As Jesus was setting out on a journey, a man ran up, knelt down before him, and asked him, “Good teacher, what must I do to inherit eternal life?” Jesus answered him, “Why do you call me good? No one is good but God alone. You know the commandments: You shall not kill; you shall not commit adultery; you shall not steal; you shall not bear false witness; you shall not defraud; honor your father and your mother.” He replied and said to him, “Teacher, all of these I have observed from my youth.” Jesus, looking at him, loved him and said to him, “You are lacking in one thing. Go, sell what you have, and give to the poor and you will have treasure in heaven; then come, follow me.” At that statement, his face fell, and he went away sad, for he had many possessions.

Of course the young man’s sadness is not the end of the story, for there is hope as well, as Jesus explains:

Jesus looked around and said to his disciples, “How hard it is for those who have wealth to enter the Kingdom of God!” The disciples were amazed at his words. So Jesus again said to them in reply, “Children, how hard it is to enter the Kingdom of God! It is easier for a camel to pass through the eye of a needle than for one who is rich to enter the Kingdom of God.” They were exceedingly astonished and said among themselves, “Then who can be saved?” Jesus looked at them and said, “For men it is impossible, but not for God. All things are possible for God.”

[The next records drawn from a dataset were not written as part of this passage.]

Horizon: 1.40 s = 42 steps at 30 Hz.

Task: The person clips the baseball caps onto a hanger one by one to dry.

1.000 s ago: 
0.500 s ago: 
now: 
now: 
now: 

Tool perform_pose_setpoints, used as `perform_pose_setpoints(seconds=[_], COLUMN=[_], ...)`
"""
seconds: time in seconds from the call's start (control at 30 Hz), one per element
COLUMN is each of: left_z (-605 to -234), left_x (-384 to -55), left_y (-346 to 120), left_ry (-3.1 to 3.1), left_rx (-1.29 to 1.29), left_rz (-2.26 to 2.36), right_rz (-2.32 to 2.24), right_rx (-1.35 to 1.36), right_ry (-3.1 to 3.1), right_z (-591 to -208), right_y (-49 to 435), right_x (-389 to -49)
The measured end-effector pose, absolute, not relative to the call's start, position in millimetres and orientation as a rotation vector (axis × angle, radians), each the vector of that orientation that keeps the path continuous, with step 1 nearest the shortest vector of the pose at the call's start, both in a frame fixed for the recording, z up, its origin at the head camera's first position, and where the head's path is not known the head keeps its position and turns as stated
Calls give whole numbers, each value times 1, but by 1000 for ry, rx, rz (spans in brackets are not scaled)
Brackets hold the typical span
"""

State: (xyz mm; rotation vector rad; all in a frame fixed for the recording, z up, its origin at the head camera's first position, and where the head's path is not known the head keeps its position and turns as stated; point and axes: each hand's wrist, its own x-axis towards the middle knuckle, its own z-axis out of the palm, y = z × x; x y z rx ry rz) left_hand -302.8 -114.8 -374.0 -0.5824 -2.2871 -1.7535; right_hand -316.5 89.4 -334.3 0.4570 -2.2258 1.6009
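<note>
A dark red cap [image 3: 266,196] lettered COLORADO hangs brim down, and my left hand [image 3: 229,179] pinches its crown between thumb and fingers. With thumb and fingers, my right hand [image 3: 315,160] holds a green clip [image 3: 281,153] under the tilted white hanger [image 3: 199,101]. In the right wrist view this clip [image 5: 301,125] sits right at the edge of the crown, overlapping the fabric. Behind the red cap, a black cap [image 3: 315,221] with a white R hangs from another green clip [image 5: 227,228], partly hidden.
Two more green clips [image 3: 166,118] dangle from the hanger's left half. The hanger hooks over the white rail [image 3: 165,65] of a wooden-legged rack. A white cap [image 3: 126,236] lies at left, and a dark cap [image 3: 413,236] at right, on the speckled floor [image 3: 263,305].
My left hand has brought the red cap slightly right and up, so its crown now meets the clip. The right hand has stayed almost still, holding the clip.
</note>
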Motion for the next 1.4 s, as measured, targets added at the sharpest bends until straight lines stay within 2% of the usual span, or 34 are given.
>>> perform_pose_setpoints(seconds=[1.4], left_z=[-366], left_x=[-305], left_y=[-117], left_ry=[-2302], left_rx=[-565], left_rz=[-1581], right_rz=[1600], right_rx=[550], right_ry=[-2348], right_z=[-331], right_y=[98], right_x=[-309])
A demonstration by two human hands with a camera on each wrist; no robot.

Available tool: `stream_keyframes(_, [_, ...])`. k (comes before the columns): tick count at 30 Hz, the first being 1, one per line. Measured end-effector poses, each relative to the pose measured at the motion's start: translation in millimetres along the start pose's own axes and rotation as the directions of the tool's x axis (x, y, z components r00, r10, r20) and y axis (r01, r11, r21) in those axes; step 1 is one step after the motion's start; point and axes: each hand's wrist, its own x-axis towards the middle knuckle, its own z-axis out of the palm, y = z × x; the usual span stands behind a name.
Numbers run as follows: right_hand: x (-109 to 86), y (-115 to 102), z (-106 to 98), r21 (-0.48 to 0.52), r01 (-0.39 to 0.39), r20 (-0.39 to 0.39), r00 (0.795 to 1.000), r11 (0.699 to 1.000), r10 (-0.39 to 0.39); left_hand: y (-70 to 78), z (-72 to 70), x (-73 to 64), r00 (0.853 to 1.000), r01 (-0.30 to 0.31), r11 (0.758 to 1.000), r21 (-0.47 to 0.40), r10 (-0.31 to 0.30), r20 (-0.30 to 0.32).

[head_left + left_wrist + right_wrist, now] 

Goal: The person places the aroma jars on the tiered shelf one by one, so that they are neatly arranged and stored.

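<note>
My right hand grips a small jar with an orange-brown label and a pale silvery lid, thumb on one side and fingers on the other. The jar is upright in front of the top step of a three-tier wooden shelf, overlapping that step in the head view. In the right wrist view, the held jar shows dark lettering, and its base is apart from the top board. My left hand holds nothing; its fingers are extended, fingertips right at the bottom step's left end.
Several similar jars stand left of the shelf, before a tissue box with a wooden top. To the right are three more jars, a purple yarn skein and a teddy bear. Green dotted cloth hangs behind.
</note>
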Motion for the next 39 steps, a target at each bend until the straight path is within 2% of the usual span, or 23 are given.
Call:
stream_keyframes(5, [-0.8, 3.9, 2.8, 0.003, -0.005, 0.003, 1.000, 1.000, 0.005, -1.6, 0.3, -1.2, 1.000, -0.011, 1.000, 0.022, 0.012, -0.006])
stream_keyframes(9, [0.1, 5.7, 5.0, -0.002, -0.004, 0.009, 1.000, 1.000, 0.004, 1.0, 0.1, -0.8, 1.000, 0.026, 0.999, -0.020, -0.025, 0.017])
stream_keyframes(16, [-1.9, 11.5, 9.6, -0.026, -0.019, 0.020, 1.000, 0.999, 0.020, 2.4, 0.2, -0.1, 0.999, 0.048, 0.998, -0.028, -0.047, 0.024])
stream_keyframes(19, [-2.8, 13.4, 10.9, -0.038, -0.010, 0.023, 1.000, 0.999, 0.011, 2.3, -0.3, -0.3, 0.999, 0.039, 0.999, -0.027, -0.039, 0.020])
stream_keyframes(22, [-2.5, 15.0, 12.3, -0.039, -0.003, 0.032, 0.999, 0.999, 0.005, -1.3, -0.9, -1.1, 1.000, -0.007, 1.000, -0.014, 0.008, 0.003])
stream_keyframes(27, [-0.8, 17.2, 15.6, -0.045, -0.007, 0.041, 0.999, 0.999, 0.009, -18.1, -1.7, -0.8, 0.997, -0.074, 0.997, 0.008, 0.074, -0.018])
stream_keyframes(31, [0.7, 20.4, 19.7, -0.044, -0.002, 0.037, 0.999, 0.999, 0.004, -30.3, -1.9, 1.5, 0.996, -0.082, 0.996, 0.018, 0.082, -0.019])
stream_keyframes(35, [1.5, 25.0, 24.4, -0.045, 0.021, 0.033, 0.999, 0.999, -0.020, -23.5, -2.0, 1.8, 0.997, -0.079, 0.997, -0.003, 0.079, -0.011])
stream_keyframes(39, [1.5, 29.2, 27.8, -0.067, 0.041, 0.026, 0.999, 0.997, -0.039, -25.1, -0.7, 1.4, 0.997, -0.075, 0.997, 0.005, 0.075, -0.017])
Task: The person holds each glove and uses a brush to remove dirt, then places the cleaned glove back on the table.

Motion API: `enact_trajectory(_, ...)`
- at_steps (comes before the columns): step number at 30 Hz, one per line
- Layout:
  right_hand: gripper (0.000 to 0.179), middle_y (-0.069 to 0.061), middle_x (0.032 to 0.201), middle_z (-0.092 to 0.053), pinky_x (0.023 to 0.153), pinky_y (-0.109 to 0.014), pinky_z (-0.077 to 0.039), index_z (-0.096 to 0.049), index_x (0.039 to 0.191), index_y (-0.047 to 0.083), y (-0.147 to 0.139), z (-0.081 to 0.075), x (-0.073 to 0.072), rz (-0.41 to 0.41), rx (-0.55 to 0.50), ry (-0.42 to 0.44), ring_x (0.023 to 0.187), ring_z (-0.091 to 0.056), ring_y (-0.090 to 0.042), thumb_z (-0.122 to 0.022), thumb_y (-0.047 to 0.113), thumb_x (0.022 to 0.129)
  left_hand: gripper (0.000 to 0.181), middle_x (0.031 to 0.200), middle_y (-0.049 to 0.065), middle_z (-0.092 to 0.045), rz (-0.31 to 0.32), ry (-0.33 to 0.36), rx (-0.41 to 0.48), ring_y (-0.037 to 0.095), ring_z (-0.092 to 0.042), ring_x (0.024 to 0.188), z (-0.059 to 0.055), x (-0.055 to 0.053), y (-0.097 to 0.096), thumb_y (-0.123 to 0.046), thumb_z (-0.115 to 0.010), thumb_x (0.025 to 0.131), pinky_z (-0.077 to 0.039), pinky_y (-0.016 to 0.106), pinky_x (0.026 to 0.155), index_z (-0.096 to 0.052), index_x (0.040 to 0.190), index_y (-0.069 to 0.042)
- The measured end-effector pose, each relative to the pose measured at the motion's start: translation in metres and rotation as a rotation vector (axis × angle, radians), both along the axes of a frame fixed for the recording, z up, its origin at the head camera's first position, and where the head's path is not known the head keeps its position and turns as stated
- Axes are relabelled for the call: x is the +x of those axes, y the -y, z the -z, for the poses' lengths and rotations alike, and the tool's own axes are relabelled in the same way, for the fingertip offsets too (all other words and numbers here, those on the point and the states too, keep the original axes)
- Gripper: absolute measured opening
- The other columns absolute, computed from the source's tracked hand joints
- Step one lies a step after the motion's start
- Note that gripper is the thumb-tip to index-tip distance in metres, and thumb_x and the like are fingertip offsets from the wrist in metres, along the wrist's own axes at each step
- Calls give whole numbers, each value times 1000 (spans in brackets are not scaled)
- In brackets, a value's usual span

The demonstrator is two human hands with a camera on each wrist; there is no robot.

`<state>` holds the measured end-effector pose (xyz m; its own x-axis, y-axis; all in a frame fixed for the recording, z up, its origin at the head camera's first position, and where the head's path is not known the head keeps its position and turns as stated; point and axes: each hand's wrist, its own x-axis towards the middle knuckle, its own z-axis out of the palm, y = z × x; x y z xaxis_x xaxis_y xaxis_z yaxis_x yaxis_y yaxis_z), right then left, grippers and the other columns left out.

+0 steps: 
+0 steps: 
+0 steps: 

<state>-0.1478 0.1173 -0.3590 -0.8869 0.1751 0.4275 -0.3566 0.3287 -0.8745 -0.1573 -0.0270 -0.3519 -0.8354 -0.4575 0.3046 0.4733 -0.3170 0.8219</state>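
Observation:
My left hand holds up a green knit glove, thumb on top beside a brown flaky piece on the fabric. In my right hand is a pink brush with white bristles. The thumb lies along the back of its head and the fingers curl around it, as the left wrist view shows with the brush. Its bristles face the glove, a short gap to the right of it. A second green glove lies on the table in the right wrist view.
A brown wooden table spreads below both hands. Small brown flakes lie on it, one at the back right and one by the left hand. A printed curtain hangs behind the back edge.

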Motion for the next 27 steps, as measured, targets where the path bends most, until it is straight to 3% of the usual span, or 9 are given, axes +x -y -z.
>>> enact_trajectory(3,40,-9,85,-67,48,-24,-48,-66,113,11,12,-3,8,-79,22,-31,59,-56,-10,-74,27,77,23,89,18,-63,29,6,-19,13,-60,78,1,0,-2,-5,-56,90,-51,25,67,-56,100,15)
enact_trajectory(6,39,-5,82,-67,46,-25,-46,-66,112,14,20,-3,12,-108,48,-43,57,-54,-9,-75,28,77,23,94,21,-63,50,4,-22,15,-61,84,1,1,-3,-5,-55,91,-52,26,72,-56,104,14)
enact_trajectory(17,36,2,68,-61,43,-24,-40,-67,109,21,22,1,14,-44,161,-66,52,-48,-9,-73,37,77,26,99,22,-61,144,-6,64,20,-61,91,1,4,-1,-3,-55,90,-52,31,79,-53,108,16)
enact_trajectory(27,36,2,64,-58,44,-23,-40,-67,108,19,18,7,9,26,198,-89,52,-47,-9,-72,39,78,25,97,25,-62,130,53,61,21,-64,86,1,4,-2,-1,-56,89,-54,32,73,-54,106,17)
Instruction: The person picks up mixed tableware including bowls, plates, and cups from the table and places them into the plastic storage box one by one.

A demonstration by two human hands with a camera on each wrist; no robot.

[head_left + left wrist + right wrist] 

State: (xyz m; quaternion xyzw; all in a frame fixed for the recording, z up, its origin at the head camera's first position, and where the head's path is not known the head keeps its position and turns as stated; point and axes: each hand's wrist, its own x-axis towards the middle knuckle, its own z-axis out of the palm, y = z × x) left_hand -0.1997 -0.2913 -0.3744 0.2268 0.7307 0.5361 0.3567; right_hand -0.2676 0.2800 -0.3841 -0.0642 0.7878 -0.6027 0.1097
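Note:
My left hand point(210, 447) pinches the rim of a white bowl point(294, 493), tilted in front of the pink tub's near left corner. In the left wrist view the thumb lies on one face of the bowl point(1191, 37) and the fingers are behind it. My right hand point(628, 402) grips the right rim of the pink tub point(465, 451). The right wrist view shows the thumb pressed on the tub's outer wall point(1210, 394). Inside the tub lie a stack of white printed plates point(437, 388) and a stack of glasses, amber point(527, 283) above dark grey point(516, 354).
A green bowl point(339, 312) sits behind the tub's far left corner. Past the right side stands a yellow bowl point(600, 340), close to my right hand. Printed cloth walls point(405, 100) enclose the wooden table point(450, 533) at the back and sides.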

If the habit of sin is too deeply entrenched, God will not let us be lost as long as our desire for Heaven is great as well. Two wonderful images from literature reveal the continuation of man’s inability. The first is found in C. S. Lewis’s Great Divorce. Another young man finding himself on the threshold of Heaven has a red lizard on his shoulder, riding him. The Angel he meets there requires that he get rid of the red lizard before he can proceed further up and further in. The young man cannot do it, though he would like to. The Angel will take the red lizard from him, but only if the young man agrees. He reluctantly agrees. The Angel takes the lizard off, breaks its back, throws it to the ground where it is transformed into a magnificent stallion that the man then climbs up on and rides into the Heart of Heaven to the astonishment of all those watching. This encounter is, for this reader, unforgettable.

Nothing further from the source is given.